## Task item
I'd like the listing below copied exactly, with the images left out.

## Data provided
***
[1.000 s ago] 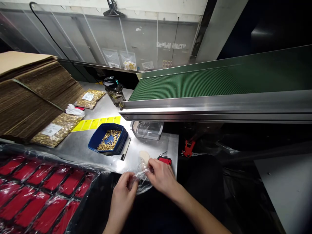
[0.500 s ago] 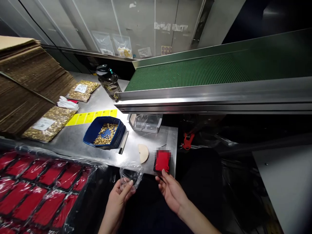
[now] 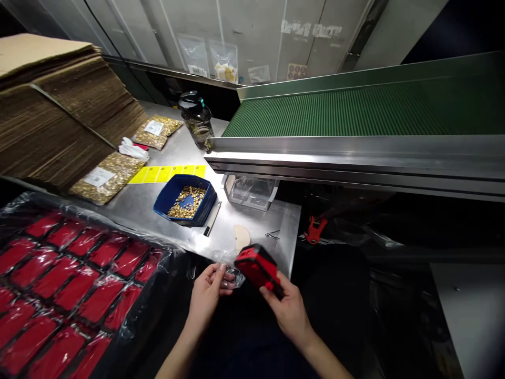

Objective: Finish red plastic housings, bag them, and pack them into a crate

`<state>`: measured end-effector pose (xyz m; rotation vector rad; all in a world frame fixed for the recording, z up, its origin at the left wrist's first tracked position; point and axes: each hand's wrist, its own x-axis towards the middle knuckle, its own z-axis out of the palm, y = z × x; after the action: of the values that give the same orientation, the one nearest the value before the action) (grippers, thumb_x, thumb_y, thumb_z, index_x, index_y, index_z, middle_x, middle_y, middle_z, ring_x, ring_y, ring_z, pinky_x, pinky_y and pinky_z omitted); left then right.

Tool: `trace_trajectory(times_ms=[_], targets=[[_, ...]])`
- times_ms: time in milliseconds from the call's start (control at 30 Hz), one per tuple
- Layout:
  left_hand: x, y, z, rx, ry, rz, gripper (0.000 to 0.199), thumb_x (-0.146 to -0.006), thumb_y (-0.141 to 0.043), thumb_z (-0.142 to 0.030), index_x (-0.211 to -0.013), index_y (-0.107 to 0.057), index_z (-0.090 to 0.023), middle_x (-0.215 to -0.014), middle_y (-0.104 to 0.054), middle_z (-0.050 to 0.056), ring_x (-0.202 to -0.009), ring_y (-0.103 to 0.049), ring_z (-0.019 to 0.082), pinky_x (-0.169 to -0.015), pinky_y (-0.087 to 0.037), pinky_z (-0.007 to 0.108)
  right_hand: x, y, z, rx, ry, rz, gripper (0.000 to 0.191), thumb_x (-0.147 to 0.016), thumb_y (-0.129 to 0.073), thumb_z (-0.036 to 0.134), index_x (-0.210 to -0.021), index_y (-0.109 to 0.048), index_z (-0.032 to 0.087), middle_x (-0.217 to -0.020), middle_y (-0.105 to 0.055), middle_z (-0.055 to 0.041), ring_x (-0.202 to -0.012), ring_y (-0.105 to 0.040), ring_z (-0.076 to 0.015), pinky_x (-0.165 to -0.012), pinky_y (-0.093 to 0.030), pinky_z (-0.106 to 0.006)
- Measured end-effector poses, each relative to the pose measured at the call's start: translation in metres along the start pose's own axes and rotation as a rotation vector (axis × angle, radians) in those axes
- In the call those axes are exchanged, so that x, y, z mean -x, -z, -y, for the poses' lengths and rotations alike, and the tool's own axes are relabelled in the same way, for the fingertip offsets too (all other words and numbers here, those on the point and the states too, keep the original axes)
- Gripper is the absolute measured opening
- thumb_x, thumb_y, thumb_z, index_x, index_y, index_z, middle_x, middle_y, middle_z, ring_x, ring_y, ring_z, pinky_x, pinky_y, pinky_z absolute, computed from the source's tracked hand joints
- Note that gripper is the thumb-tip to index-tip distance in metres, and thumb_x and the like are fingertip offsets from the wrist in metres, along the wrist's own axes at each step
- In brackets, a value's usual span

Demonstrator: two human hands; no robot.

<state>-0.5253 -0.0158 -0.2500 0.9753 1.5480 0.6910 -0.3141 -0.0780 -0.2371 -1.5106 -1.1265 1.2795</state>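
Observation:
Between the thumb and fingers of my left hand [image 3: 211, 292] is a crumpled clear plastic bag [image 3: 235, 275]. My right hand [image 3: 290, 308] grips a red and black boxy device [image 3: 258, 267] by its lower end, its upper end tilted left toward the bag. What the device is, I cannot make out. Just behind it a pale half-round disc [image 3: 241, 237] lies on the metal table [image 3: 272, 213]. A small pair of tweezers or pliers [image 3: 273, 234] rests to the right of the disc.
Left of my hands, a plastic-lined crate [image 3: 158, 263] holds rows of red items. A blue bin [image 3: 173, 187] contains small gold pieces. Behind are bags of gold pieces [image 3: 106, 179], a bottle [image 3: 196, 118] and stacked cardboard [image 3: 71, 100]. A green conveyor [image 3: 315, 116] crosses the back right.
My right hand has closed on the red and black device and lifted it off the table, tilting it toward the bag. The view has shifted, so the scene sits farther right.

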Motion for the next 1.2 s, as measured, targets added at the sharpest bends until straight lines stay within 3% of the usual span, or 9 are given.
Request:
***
## Exercise response
[1.000 s ago] 
[0.500 s ago] 
[now] 

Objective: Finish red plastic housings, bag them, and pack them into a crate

`<state>`: measured end-effector pose (xyz m; rotation vector rad; all in a world frame fixed for the recording, z up, its origin at the left wrist's first tracked position; point and axes: each hand's wrist, its own x-axis towards the middle knuckle, its own z-axis out of the palm, y = z × x; after the action: of the values that give the same orientation, the one nearest the value before the action) (grippers, thumb_x, thumb_y, thumb_z, index_x, index_y, index_z, middle_x, middle_y, middle_z, ring_x, ring_y, ring_z, pinky_x, pinky_y and pinky_z omitted); left then right.

Tool: `trace_trajectory(times_ms=[_], targets=[[_, ...]])`
- times_ms: time in milliseconds from the call's start (control at 30 Hz), one per tuple
- Layout:
  left_hand: x, y, z, rx, ry, rz, gripper (0.000 to 0.199), thumb_x (-0.146 to -0.006), thumb_y (-0.141 to 0.043), thumb_z (-0.142 to 0.030), index_x (-0.211 to -0.013), index_y (-0.107 to 0.057), index_z (-0.090 to 0.023), middle_x (-0.215 to -0.014), middle_y (-0.104 to 0.054), middle_z (-0.050 to 0.056), ring_x (-0.202 to -0.009), ring_y (-0.103 to 0.049), ring_z (-0.019 to 0.082), pinky_x (-0.169 to -0.015), pinky_y (-0.087 to 0.037), pinky_z (-0.007 to 0.108)
  right_hand: x, y, z, rx, ry, rz, gripper (0.000 to 0.191), thumb_x (-0.147 to 0.016), thumb_y (-0.129 to 0.073), thumb_z (-0.036 to 0.134), index_x (-0.210 to -0.021), index_y (-0.109 to 0.048), index_z (-0.032 to 0.087), middle_x (-0.217 to -0.020), middle_y (-0.105 to 0.055), middle_z (-0.055 to 0.041), ring_x (-0.202 to -0.012), ring_y (-0.105 to 0.040), ring_z (-0.076 to 0.015), pinky_x (-0.165 to -0.012), pinky_y (-0.093 to 0.030), pinky_z (-0.106 to 0.006)
- Measured end-effector poses, each relative to the pose measured at the call's start: translation in metres along the start pose's own axes and rotation as a rotation vector (axis × angle, radians) in those axes
- In the call those axes are exchanged, so that x, y, z mean -x, -z, -y, for the poses' lengths and rotations alike, and the tool's own axes are relabelled in the same way, for the fingertip offsets too (all other words and numbers here, those on the point and the states too, keep the original axes)
- Gripper is the absolute measured opening
- thumb_x, thumb_y, thumb_z, index_x, index_y, index_z, middle_x, middle_y, middle_z, ring_x, ring_y, ring_z, pinky_x, pinky_y, pinky_z absolute, computed from the source's tracked hand joints
- Note that gripper is the thumb-tip to index-tip distance in metres, and thumb_x and the like are fingertip offsets from the wrist in metres, along the wrist's own axes at each step
- In brackets, a value's usual span

Demonstrator: two human hands; no robot.

<state>-0.5253 -0.0158 -0.2500 0.9753 1.5480 0.6910 -0.3141 -0.0780 -0.2371 -1.5106 -1.1265 1.2795</state>
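Observation:
Between the thumb and fingers of my left hand [image 3: 211, 292] is a crumpled clear plastic bag [image 3: 235, 275]. My right hand [image 3: 290, 308] grips a red and black boxy device [image 3: 258, 267] by its lower end, its upper end tilted left toward the bag. What the device is, I cannot make out. Just behind it a pale half-round disc [image 3: 241, 237] lies on the metal table [image 3: 272, 213]. A small pair of tweezers or pliers [image 3: 273, 234] rests to the right of the disc.
Left of my hands, a plastic-lined crate [image 3: 158, 263] holds rows of red items. A blue bin [image 3: 173, 187] contains small gold pieces. Behind are bags of gold pieces [image 3: 106, 179], a bottle [image 3: 196, 118] and stacked cardboard [image 3: 71, 100]. A green conveyor [image 3: 315, 116] crosses the back right.
My right hand has closed on the red and black device and lifted it off the table, tilting it toward the bag. The view has shifted, so the scene sits farther right.
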
Motion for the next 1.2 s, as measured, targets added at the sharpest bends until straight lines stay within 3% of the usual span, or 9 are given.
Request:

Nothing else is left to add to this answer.